▶ _Task prompt_: Your task is to find every line in the records that holds the string "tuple" and copy it.

▶ _Stored entries_:
######
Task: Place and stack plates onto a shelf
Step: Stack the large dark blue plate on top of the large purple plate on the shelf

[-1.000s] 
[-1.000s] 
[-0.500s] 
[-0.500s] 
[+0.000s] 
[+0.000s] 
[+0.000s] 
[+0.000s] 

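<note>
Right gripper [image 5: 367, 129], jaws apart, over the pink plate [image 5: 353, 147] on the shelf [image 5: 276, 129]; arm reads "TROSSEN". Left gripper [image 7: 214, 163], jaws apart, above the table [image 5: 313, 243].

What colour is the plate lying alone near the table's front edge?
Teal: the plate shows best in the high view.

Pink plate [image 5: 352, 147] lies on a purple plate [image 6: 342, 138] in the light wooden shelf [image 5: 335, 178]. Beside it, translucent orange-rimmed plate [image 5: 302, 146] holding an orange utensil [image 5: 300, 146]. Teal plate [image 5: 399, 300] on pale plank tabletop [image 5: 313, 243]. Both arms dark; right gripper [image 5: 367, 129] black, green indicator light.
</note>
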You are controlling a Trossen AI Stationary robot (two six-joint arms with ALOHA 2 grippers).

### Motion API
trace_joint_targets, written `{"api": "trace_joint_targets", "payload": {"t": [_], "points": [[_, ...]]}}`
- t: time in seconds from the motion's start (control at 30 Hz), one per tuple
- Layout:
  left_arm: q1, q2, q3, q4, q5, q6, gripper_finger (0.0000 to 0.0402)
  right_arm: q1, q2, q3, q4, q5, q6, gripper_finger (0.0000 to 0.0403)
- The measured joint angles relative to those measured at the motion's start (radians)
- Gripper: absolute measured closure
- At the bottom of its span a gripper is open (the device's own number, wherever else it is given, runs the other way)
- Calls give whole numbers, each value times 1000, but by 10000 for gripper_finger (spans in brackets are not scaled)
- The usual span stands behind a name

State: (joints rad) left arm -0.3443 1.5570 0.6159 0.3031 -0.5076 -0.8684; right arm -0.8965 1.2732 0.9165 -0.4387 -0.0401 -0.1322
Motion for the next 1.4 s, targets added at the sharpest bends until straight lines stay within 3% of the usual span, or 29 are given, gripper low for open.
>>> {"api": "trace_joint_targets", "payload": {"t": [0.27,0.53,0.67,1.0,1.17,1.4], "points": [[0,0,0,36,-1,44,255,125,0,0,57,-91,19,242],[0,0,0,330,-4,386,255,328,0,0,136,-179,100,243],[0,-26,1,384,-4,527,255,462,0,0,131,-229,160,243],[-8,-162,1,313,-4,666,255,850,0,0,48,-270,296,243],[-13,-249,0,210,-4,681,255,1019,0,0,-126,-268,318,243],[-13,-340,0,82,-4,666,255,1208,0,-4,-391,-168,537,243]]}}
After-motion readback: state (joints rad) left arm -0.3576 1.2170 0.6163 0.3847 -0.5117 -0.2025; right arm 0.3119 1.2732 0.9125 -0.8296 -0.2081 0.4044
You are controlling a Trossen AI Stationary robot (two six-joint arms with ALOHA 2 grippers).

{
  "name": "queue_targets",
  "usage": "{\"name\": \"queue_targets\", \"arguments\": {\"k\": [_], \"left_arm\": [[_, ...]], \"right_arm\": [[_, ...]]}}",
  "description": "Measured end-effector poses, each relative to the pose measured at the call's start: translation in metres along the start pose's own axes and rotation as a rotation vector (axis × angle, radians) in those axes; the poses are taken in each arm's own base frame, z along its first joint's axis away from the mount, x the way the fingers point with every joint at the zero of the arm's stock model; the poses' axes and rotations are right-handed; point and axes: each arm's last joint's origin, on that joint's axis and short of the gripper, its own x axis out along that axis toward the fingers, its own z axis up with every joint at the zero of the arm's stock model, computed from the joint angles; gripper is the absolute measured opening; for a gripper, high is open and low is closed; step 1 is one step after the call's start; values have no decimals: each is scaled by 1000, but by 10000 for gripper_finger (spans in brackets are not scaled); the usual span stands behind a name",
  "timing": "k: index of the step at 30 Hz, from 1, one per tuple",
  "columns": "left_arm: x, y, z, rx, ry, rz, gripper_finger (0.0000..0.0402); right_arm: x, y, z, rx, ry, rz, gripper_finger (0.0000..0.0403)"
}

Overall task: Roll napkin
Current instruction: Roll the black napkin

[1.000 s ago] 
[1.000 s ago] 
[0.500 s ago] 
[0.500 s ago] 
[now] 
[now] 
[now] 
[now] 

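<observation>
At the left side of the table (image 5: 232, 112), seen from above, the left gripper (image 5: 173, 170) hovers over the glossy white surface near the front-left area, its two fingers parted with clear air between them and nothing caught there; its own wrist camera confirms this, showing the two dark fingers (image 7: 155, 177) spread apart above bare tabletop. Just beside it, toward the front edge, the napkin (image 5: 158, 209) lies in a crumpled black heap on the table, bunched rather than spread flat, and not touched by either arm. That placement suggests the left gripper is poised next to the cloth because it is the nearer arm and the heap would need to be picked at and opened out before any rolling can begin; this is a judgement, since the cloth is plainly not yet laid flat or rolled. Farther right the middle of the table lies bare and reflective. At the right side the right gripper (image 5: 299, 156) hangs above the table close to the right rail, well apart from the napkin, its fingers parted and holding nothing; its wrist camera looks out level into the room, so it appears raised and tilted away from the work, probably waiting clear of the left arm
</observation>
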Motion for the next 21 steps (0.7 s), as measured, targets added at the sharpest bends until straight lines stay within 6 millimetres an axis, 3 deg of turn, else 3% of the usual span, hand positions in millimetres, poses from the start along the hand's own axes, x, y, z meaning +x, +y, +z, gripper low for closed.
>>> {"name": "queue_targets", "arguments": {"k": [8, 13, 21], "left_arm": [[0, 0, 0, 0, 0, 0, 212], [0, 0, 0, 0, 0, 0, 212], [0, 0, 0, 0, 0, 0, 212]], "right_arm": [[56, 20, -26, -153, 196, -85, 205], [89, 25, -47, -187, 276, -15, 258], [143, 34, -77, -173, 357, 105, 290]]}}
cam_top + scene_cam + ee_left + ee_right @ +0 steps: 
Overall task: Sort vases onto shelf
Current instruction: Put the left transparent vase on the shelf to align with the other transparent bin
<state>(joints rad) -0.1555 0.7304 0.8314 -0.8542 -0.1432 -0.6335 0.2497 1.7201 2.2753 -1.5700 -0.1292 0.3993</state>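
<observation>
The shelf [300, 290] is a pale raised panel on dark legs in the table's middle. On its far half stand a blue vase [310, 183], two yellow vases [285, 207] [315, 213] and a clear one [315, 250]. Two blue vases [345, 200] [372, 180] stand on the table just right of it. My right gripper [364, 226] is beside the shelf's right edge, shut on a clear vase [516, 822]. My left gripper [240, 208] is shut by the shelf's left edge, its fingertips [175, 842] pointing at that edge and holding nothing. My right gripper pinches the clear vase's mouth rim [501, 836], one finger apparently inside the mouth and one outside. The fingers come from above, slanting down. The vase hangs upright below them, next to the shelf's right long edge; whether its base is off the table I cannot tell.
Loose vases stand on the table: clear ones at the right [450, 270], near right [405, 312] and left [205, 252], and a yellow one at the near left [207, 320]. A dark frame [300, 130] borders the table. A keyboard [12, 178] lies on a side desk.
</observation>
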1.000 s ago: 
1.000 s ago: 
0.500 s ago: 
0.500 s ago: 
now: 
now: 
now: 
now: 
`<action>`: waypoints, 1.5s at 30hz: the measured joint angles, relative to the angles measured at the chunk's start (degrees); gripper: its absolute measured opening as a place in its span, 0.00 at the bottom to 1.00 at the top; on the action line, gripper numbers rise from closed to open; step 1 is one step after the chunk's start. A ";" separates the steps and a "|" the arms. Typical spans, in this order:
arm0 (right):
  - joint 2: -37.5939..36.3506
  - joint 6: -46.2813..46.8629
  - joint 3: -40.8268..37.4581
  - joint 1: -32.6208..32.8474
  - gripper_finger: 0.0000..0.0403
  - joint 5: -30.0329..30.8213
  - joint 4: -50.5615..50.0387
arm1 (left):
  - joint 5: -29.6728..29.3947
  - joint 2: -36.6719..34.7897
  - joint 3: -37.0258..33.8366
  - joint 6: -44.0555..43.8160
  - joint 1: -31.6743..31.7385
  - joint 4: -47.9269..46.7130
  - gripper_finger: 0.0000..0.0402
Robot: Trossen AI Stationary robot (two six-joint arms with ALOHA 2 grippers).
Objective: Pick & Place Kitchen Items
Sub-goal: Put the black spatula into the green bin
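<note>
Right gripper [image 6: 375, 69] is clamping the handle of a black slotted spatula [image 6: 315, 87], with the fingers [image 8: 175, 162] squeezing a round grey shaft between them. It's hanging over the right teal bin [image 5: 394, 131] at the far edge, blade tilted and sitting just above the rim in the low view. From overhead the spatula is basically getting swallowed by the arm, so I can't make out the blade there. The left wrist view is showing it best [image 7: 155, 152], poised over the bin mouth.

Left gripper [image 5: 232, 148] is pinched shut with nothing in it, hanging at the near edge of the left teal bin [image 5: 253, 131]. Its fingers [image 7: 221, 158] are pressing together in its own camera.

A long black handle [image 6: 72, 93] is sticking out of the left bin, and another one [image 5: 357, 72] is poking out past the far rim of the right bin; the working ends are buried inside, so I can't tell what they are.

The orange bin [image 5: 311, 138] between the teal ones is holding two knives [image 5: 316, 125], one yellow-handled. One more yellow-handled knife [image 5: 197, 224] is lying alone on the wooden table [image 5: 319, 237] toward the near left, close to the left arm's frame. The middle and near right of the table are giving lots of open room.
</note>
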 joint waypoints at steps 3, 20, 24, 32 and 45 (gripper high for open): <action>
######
▶ _Written solution_:
- t: time in seconds from the motion's start (control at 30 Hz), one per tuple
  "timing": "k: index of the step at 30 Hz, from 1, one per tuple",

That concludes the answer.